Prue’s father Frank comes into town to hear his brilliant daughter lecture, but he is on a downward spiral, his highs and lows having long navigated Prue’s entire childhood. Strange that his inability to corral his thoughts and behavior somehow makes him the most solid character in the novel, and the most likable. Prue and Ivan’s marriage is tested too by writer Dalton Field, whose book she has taken an interest in reading, the attractive visiting author infuriating Ivan. He sees an easy intimacy between them, but no, it has to be his imagination? There are clues something is going on, he can feel a rupture in their love. To make matters worse, people are always surprised that Prue chose a man like him as husband, bland and predictable. Then there is Prue’s niece May, witness to the adults falling apart around her, which gives insight into what life with Frank must have been like for Prue, the fear of his mania as well as the thrill of it. Which makes the reader wonder if that could be why Prue fell in love with someone as stable as Ivan. “It may come as a surprise to you, Dad, but you’re not a prophet. You’re a provocateur.” I was focused more closely on Frank and the influence his mental illness had on his daughter’s life. It was beautiful and sad because he does love her. Ivan loves Prue as well, without a doubt, but he never feels quite worthy while at the same time feels superior, it’s so odd.
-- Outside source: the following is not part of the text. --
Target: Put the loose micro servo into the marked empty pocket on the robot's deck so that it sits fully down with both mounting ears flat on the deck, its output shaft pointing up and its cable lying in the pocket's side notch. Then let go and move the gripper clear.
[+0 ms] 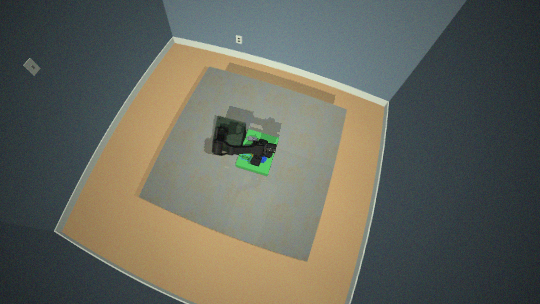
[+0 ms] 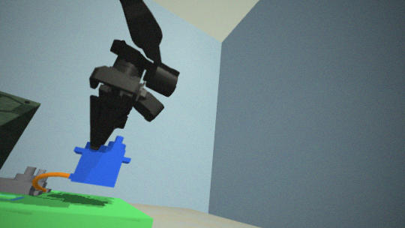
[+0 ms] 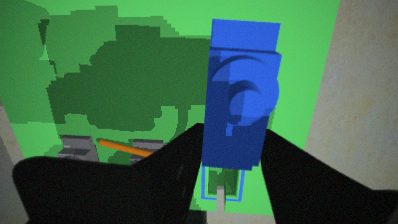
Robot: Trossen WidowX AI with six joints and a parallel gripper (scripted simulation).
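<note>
The blue micro servo [image 2: 99, 166] [image 3: 242, 100] is held above the green deck [image 1: 255, 170] [image 2: 75, 219] [image 3: 300, 75], slightly tilted, its output shaft upward. My gripper [image 2: 97, 147] [image 3: 231, 133] is shut on the servo's upper body, one finger on each side. The orange cable [image 2: 52, 175] [image 3: 125, 148] leaves the servo's lower end and curves down toward the deck. The marked pocket's blue outline [image 3: 242, 187] shows just beyond the servo's lower end in the wrist view; the servo hides its other end. A gap separates servo and deck in the exterior view.
Grey raised parts [image 2: 26, 184] [image 3: 77, 145] stand on the deck beside the cable. A dark green block [image 1: 230, 127] [image 2: 19, 112] is by the arm's base, next to the deck. The deck lies on a grey square surface [image 1: 225, 195].
</note>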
Ivan is methodical until he let’s his fear of losing Prue ravage his common sense. He is going to stay on the sinking ship until the end. Will he save their love? Salvage the wreckage of his marriage, patch up the cracks caused by his misinterpretations of their love language? Ivan thinks he is nothing like Frank, there seems to be a condescending attitude toward his father-in-law, but as he unravels he may find he has more in common with him than he ever imagined. A novel that speaks in more than words or birdsong.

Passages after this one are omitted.